Consuls key to combating slavery

Consuls are in the frontline of efforts to tackle modern slavery, Britain’s first AntiModern Slavery Commissioner told the Consular Corps in the run-up to the Modern Slavery Act coming into force at the end of July.

“International collaboration is central to the new Modern Slavery Act,” said Commissioner Kevin Hyland who pledged to work more closely with consulates in the UK.

“Consular staff are often the first contact between victims of human trafficking and the authorities in their own country and they have an important role to play, whether it be in prevention, identifying potential victims, advising citizens of safe migration paths and educating colleagues on how to recognise those at risk of slavery,” he explained.

Consuls do valuable work in victim support which is a key feature of the new Act, said Hyland: “Consuls help by referring victims to relevant service providers and assisting victims with new documentation which may have been confiscated as a means of coercion.”

Hyland encouraged consuls to share information with law enforcement agencies to assist in criminal proceedings and to alert them of any suspicious activity, such as an unusual surge in reports of lost passports which could be a sign of trafficking.

He also offered to provide training for consuls to help them identify potential victims of trafficking or suspicious activity.

Outlining the new Act, Hyland said it would target the criminals behind modern slavery while giving more protection to the victims.

The maximum sentence available for the most serious modern slavery offences has been increased to life imprisonment. Perpetrators will also be subject to the Proceeds of Crime Act, meaning their assets will be seized and the proceeds passed on to victims as reparations.

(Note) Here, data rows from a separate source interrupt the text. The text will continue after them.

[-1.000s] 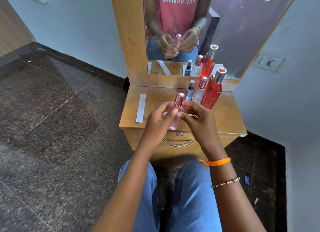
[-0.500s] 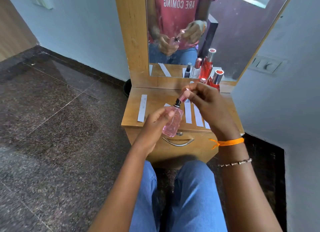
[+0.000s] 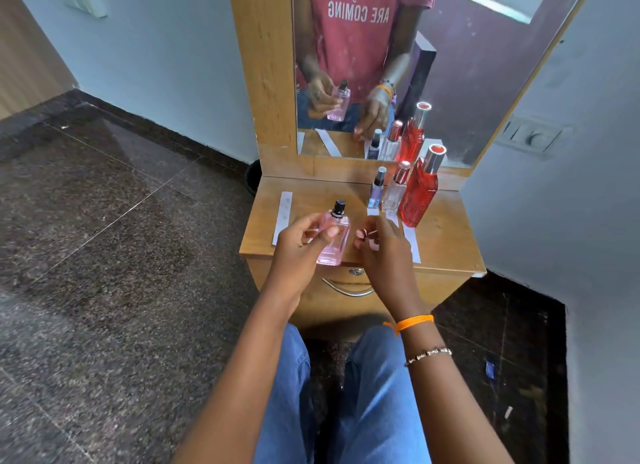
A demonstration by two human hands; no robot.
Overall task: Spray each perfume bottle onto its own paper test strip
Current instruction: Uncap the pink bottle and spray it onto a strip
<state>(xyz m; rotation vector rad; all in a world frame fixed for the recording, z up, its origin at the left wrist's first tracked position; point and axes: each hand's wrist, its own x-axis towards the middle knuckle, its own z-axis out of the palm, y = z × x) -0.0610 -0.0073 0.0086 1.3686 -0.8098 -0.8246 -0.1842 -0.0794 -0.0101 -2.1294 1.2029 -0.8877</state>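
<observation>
My left hand (image 3: 299, 247) grips a pink perfume bottle (image 3: 335, 242) upright over the front of the wooden dresser top (image 3: 446, 242); its black spray nozzle is bare. Just to the right, my right hand (image 3: 384, 252) pinches the bottle's rose-gold cap (image 3: 362, 234) low over the top. A white paper test strip (image 3: 283, 217) lies at the left of the top, and more strips (image 3: 411, 243) lie partly hidden under my right hand. At the back right stand a small purple bottle (image 3: 376, 188), a clear bottle (image 3: 396, 191) and a tall red bottle (image 3: 419, 195), all capped.
A mirror (image 3: 450, 65) rises behind the dresser top and reflects my hands and the bottles. A drawer with a metal handle (image 3: 346, 288) sits below the top. Walls close in on the right; dark stone floor (image 3: 104, 255) spreads to the left.
My right hand pulled the cap off the pink bottle, lifted it, then lowered it beside the bottle. My left hand turned the bottle upright.
</observation>
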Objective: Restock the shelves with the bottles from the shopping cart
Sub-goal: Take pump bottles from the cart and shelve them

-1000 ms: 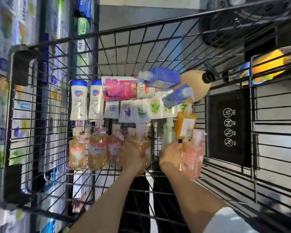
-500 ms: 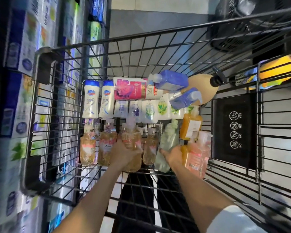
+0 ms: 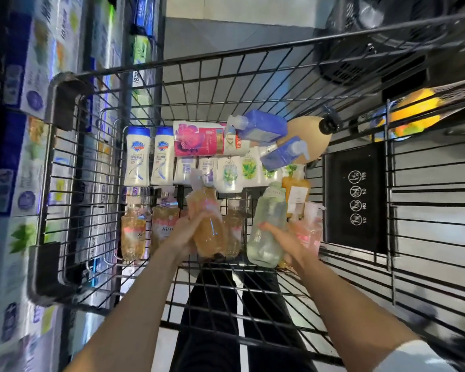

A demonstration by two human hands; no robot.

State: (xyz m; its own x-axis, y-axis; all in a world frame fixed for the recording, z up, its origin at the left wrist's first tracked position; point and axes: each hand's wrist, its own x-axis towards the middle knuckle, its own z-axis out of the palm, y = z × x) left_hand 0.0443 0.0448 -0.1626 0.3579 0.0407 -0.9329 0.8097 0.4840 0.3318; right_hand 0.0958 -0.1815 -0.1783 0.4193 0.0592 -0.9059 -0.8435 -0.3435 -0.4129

Victims who had been compelled to commit crimes as a consequence of their enslavement will be given a statutory defence in all but the most serious cases. Special court procedures, such as screening victims from the accused, giving evidence in private, or video link are some of the options available to encourage victims to come forward.

The Act will also partner with British businesses to tackle exploitation in international supply chains. “All businesses above a certain threshold have a legal duty to disclose the steps they have taken to ensure that modern slavery does not take place in their supply chain anywhere in the world,” explained Hyland.